**RAW DATA**
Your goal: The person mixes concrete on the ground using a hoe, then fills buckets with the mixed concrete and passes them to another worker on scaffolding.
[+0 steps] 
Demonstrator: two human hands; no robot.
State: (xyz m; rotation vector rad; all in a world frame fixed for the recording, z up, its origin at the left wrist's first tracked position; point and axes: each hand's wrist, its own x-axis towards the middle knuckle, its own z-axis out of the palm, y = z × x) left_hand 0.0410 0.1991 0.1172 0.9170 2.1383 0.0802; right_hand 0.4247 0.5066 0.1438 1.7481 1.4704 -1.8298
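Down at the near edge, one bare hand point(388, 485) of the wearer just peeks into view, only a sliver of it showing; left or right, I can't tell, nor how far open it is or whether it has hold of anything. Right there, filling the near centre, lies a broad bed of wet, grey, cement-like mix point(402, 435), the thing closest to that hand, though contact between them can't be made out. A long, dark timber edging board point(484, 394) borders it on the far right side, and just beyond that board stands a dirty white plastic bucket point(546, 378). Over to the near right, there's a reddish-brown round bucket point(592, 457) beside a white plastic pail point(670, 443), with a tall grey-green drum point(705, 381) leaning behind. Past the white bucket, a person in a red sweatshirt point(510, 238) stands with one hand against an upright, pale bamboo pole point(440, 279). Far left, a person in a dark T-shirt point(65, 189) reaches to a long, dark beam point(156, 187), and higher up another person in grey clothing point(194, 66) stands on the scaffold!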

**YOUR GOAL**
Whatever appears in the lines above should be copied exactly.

**WRITTEN RESPONSE**
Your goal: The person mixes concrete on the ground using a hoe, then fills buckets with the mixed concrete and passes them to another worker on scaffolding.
[+0 steps] 
Demonstrator: two human hands; no robot.
State: (xyz m; rotation vector rad; all in a world frame fixed for the recording, z up, its origin at the left wrist's first tracked position; point and axes: each hand's wrist, its own x-axis towards the middle knuckle, its own z-axis out of the palm, y = z × x) left_hand 0.0410 0.1991 0.1172 0.9170 2.1383 0.0802; right_hand 0.4247 0.5066 0.1438 1.7481 1.4704 -1.8298
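Down at the near edge, one bare hand point(388, 485) of the wearer just peeks into view, only a sliver of it showing; left or right, I can't tell, nor how far open it is or whether it has hold of anything. Right there, filling the near centre, lies a broad bed of wet, grey, cement-like mix point(402, 435), the thing closest to that hand, though contact between them can't be made out. A long, dark timber edging board point(484, 394) borders it on the far right side, and just beyond that board stands a dirty white plastic bucket point(546, 378). Over to the near right, there's a reddish-brown round bucket point(592, 457) beside a white plastic pail point(670, 443), with a tall grey-green drum point(705, 381) leaning behind. Past the white bucket, a person in a red sweatshirt point(510, 238) stands with one hand against an upright, pale bamboo pole point(440, 279). Far left, a person in a dark T-shirt point(65, 189) reaches to a long, dark beam point(156, 187), and higher up another person in grey clothing point(194, 66) stands on the scaffold!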

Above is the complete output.